Covering the Bases: Games 27-28
FIRST: As if dealing with a doubleheader isn’t challenge enough, the Indians were up against it heading into Monday. Manager Manny Acta wanted to do everything in his power to provide a day off for closer Chris Perez, as well as setup men Vinnie Pestano and Joe Smith.
That meant the only available arms were Jairo Asencio, Nick Hagadone, Dan Wheeler and Tony Sipp. Not for one game. For two games. So, naturally, Cleveland would run into a save situation in both contests against Chicago.
In Game 1, Hagadone answered the bell, escaping a two-on, none-out jam in the ninth to collect his first career save after Asencio logged two-plus frames. In Game 2, Sipp was asked to save a 3-2 ballgame while facing a line of right-handed hitters. He issued a walk (and gave up a mammoth foul ball that was a few feet from being a game-changing homer), but escaped any harm to seal the win.
The best part for the Tribe — beyond picking up two wins — was Acta got his wish. Perez and Pestano, who had each worked in four of the past five days, got a day off. Smith did log two-thirds of an inning in Game 2 after offering his services. He pitched after Dan Wheeler was deemed unavailable after a one-hour, 25-minute rain delay.
SECOND: The bullpen got its break largely due to the combined effort of starters Zach McAllister and Josh Tomlin. McAllister (promoted from AAA Columbus for the Game 1 start) gave the Indians six solid innings. In Game 2, Tomlin provided 7 1/3 strong frames. Both pitchers gave the club precisely what it needed to mount an offensive rally and to give the ‘pen its much-needed break.
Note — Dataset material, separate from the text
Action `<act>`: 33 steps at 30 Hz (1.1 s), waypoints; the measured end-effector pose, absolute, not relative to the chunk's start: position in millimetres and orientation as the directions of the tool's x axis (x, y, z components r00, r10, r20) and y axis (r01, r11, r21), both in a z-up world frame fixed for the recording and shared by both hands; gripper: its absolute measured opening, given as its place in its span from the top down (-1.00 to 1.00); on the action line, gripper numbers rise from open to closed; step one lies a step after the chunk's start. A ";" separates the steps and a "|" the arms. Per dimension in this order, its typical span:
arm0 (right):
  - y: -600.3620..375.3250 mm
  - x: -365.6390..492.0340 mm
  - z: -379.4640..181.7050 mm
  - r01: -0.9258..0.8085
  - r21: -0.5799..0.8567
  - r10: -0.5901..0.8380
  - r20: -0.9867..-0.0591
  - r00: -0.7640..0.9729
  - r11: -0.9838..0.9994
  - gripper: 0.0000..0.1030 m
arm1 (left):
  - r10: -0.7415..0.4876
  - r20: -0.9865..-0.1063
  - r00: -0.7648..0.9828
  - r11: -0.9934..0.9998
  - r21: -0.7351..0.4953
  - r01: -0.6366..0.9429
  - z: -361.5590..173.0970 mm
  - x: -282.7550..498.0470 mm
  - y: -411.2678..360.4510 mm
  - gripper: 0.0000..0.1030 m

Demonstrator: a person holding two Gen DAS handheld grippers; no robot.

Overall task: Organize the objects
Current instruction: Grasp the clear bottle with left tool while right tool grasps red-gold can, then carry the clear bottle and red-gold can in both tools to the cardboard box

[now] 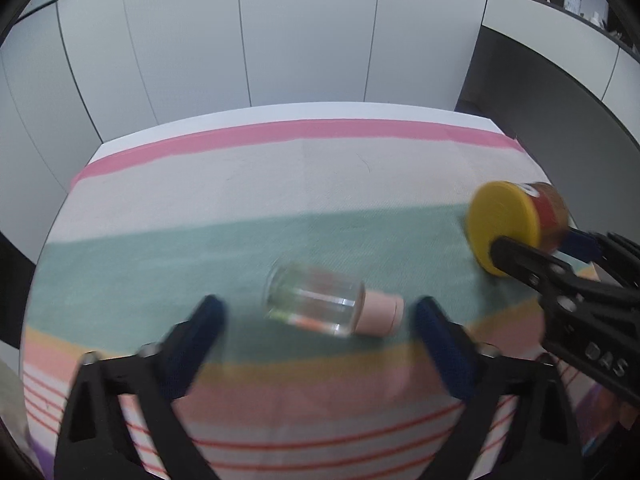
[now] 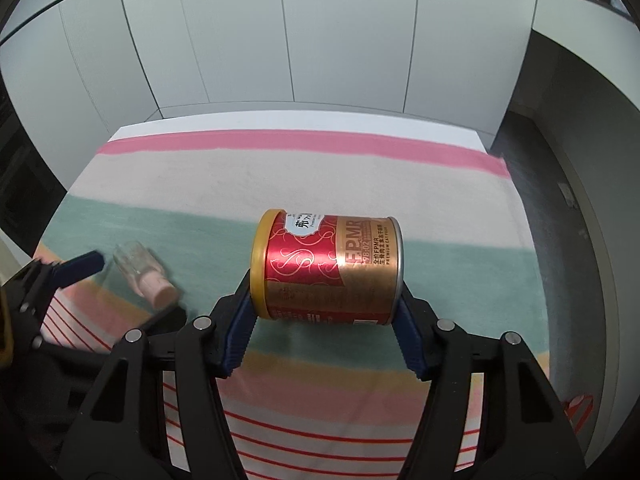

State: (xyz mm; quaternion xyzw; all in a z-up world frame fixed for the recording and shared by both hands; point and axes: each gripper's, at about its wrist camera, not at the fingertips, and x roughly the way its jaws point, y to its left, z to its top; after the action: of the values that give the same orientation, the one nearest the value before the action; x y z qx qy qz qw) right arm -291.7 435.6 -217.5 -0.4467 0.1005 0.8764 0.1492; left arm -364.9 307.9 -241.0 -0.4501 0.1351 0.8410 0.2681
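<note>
The right gripper (image 2: 326,326), a black 2-finger tool with blue ribbed pads, is clamped end to end on a red-and-gold cylindrical metal can with a yellow plastic lid (image 2: 326,270). The can is held on its side, apparently just clear of the striped cloth (image 2: 280,184); its long axis runs across the right wrist view, lid to the left, bare rim to the right. The left gripper (image 1: 320,322) is seen with its jaws spread wide apart on either side of a small clear glass bottle with a pale pink cap (image 1: 332,306), without touching it. This bottle lies on its side on the green band of the cloth, its long axis roughly crosswise between the fingers, cap pointing to the right in the left wrist view and base to the left. Beyond both, the cloth appears bare up to its pink stripe. The task is judged to be at an early stage: 1 item is gripped, 1 is merely straddled, and neither has been set upright or placed. No destination can be identified.
</note>
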 end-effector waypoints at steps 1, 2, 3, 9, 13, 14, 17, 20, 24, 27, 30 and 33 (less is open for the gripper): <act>437.9 -289.7 -217.9 -0.356 0.042 0.176 -0.813 -0.555 -0.933 -0.25 | 0.326 -0.826 -0.459 -0.817 -0.002 -0.576 -240.4 -365.5 309.9 -0.58; 440.1 -287.9 -218.9 -0.357 0.040 0.177 -0.814 -0.553 -0.933 -0.25 | 0.332 -0.824 -0.459 -0.814 -0.005 -0.581 -239.0 -365.9 311.3 -0.36; 441.7 -286.5 -219.7 -0.357 0.040 0.176 -0.816 -0.551 -0.933 -0.25 | 0.330 -0.825 -0.459 -0.813 -0.001 -0.583 -237.1 -366.1 312.6 -0.24; 444.8 -279.8 -216.5 -0.366 0.047 0.170 -0.825 -0.539 -0.929 -0.25 | 0.338 -0.830 -0.443 -0.806 -0.012 -0.592 -224.5 -356.9 310.8 -0.23; 442.5 -271.7 -207.1 -0.365 0.061 0.156 -0.829 -0.536 -0.929 -0.24 | 0.347 -0.829 -0.439 -0.821 -0.042 -0.570 -204.6 -344.9 298.0 -0.23; 441.0 -267.8 -202.0 -0.365 0.067 0.152 -0.829 -0.538 -0.929 -0.24 | 0.349 -0.829 -0.437 -0.825 -0.049 -0.564 -200.2 -342.6 295.9 -0.23; 433.2 -257.3 -189.0 -0.358 0.064 0.150 -0.829 -0.538 -0.932 -0.24 | 0.352 -0.826 -0.441 -0.838 -0.068 -0.541 -182.6 -331.5 289.3 -0.23; 425.0 -247.1 -175.7 -0.352 0.067 0.143 -0.831 -0.537 -0.934 -0.24 | 0.352 -0.822 -0.447 -0.846 -0.075 -0.528 -163.2 -317.2 281.4 -0.23; 413.1 -229.6 -150.3 -0.346 0.073 0.136 -0.829 -0.543 -0.935 -0.24 | 0.358 -0.813 -0.459 -0.854 -0.086 -0.513 -132.2 -294.7 266.6 -0.23; 403.1 -211.6 -127.8 -0.345 0.075 0.136 -0.824 -0.550 -0.936 -0.24 | 0.357 -0.808 -0.469 -0.861 -0.090 -0.500 -109.4 -275.7 253.7 -0.23; 393.1 -192.3 -103.9 -0.346 0.081 0.137 -0.817 -0.561 -0.935 -0.24 | 0.357 -0.802 -0.478 -0.867 -0.095 -0.488 -88.7 -256.4 240.6 -0.23; 383.0 -172.4 -80.4 -0.341 0.079 0.140 -0.808 -0.573 -0.937 -0.24 | 0.358 -0.797 -0.487 -0.875 -0.104 -0.473 -68.6 -237.4 227.4 -0.23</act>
State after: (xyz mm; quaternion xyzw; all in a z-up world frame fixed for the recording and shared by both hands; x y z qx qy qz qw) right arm -172.4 383.0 -80.4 -0.4414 0.1137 0.8795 0.1367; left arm -237.4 227.4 -68.6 -0.4453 0.0644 0.8598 0.2415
THIRD: Shortstop Asdrubal Cabrera had himself a day, going 4-for-6 between the pair of games for the Indians. Moving Cabrera into the three hole helped the offense last year and it’s been working again this season. Over his past seven games, Cabrera has hit .565 (13-for-23). Over his last 18 games? Try .408 (29-for-71). With Johnny Damon leading off, Jason Kipnis in the No. 2 spot, Shin-Soo Choo sixth, Michael Brantley seventh and Jack Hannahan ninth, the Tribe offense has been performing better of late.
HOME: There are any number of players I could feature in the final section of tonight’s CTB, but how about a tip o’ the cap to Pronk. Travis Hafner had a memorable trip to the ol’ ballyard today. In Game 1, he tripled for the first time since May 2007 (ending a triple-less drought of 1,711 at-bats) and he homered to tie Al Rosen (192) for eighth on the club’s all-time home run chart. In Game 2, Hafner was hit by a pitch, marking his 79th career HBP. That moved Pronk into a tie with Nap Lajoie for the most career HBP’s in Cleveland’s franchise history.